Living Ind

Stir the Pot

by Leslie Turk

Expect some heated competition at this weekend’s 23rd annual World Championship Crawfish Etouffée Contest.

Photo by Terri Fensel

Back in 1980, when Curtis Joubert was elected mayor of Eunice, the dusty little town of 12,000 on the Cajun prairie was buckling under the oil bust. Joubert was looking for a way to cultivate other industries and hit on marketing the culture of French Louisiana. First the city bought and renovated the abandoned Liberty Theatre, now home to Saturday night’s Rendez-vous des Cajuns live radio show. In 1986, he fired up the town to create the first World Championship Crawfish Etouffée Contest. Twenty-three years later, the festival is going strong, with 40 teams competing for the title of World Champion Crawfish Etouffée Cook.

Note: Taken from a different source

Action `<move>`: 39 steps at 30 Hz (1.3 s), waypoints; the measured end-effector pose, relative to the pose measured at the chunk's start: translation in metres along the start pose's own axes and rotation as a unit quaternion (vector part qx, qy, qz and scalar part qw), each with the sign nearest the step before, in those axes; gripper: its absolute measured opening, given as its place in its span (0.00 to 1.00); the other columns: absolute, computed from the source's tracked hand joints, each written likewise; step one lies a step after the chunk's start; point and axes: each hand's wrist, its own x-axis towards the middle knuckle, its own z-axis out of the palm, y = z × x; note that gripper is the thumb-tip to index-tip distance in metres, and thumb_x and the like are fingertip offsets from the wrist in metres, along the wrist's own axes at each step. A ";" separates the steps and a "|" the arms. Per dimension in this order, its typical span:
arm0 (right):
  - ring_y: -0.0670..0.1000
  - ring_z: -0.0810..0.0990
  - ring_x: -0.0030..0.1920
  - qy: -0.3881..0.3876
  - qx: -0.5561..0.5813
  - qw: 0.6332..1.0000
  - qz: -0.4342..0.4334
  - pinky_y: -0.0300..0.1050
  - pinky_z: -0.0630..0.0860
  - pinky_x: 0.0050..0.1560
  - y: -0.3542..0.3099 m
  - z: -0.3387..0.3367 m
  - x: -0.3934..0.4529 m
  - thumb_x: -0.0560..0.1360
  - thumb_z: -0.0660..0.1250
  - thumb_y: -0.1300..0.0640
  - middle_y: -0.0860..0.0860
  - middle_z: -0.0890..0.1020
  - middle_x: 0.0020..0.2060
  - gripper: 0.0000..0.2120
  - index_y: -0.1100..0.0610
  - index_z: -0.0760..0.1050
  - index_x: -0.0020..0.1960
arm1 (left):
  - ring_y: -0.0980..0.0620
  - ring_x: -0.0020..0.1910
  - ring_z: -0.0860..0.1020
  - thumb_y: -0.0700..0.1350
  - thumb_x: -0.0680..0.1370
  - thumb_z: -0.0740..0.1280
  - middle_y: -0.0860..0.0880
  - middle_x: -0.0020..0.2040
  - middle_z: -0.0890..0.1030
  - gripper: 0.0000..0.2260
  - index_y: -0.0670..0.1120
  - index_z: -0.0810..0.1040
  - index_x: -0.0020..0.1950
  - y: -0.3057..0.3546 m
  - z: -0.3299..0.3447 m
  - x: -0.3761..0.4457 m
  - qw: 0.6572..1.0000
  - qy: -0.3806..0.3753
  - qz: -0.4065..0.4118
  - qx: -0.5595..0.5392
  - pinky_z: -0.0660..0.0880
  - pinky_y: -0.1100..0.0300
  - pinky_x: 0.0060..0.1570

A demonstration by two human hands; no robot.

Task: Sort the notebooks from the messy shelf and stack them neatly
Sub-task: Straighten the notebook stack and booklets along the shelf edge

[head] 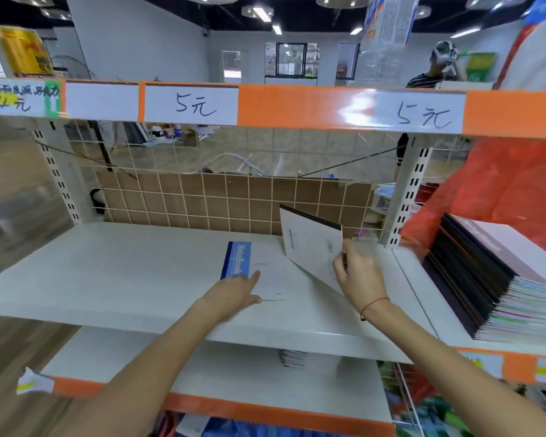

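On white shelf (108,272) | left hand (234,290) flat on blue-spined notebook (249,266) | right hand (356,272) grip — pinches tilted white notebook (312,244)

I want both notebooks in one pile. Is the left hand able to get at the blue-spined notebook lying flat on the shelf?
Probably yes. The left hand already rests on the flat blue-spined notebook, with nothing between them; the right hand holds the other notebook tilted up and aside.

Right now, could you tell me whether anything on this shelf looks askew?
Yes: the white notebook is tilted up off the shelf, pinched by the right hand, while the blue-spined notebook lies flat under the left hand.
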 end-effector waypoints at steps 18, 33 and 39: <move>0.57 0.71 0.32 0.266 0.109 0.957 0.034 0.47 0.59 0.34 0.072 -0.155 0.030 0.73 0.55 0.61 0.59 0.76 0.32 0.14 0.64 0.76 0.51 | 0.39 0.41 0.77 0.39 0.80 0.55 0.40 0.45 0.79 0.14 0.42 0.67 0.66 0.038 -0.050 -0.002 0.949 0.258 -0.053 -0.175 0.74 0.48 0.42; 0.49 0.75 0.43 0.294 0.000 0.933 -0.209 0.31 0.66 0.42 0.210 -0.257 0.029 0.72 0.58 0.70 0.59 0.83 0.43 0.13 0.66 0.76 0.53 | 0.35 0.38 0.79 0.29 0.76 0.59 0.35 0.41 0.80 0.16 0.33 0.73 0.63 0.213 -0.121 0.027 0.802 0.518 -0.033 -0.295 0.65 0.58 0.38; 0.50 0.77 0.52 0.175 -0.005 0.943 -0.283 0.35 0.69 0.58 0.269 -0.218 0.022 0.76 0.56 0.64 0.59 0.83 0.50 0.15 0.63 0.77 0.57 | 0.36 0.38 0.79 0.28 0.76 0.60 0.36 0.44 0.81 0.16 0.34 0.73 0.63 0.254 -0.115 0.022 0.789 0.538 -0.065 -0.289 0.67 0.58 0.38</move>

Last year, the winner in the amateur class was a wild card. Jim and Myra Brown from Sevierville, Tenn., who learned about the competition on the Internet. Unfamiliar with Louisiana chow, they didn’t even know what a crawfish looked like. Inspired, they drove down to Eunice in their RV a week before the cookoff and ate étouffée in every restaurant until they found one they liked. Then they went back to their RV kitchen and cooked batch after batch until they created what they thought was a winner. Talk about an upset.

In her years of observing, contest coordinator Jenny Moody has seen more étouffée variations than you can shake a spoon at. “Everyone has their own personal secret,” she says. “Some people use roux, some butter, cream of mushroom soup, Rotel tomatoes ... The only rule is that it’s smothered crawfish. How you want to smother it is up to you.”

At least one team of cooks from Lafayette has decided to throw their recipe into the ring of fire. Bob Carricker and Noland Theriot — aka “Dr. C” and “Coach T,” creators of the Boudin Link Web site — have been working on a competition étouffée. “Last week I made a giant batch of my base recipe, then tried five alterations,” Carricker says. “Everyone is basically cooking the same thing, so if you don’t step out, you don’t stand out.” One had bacon grease, one had cream cheese and one had a mixture of cream cheese and smoked salt. Carricker conducted a taste-off. Which one won? “That’s my secret,” he says, drawing out a long pause. “Tell everyone it’s cumin.”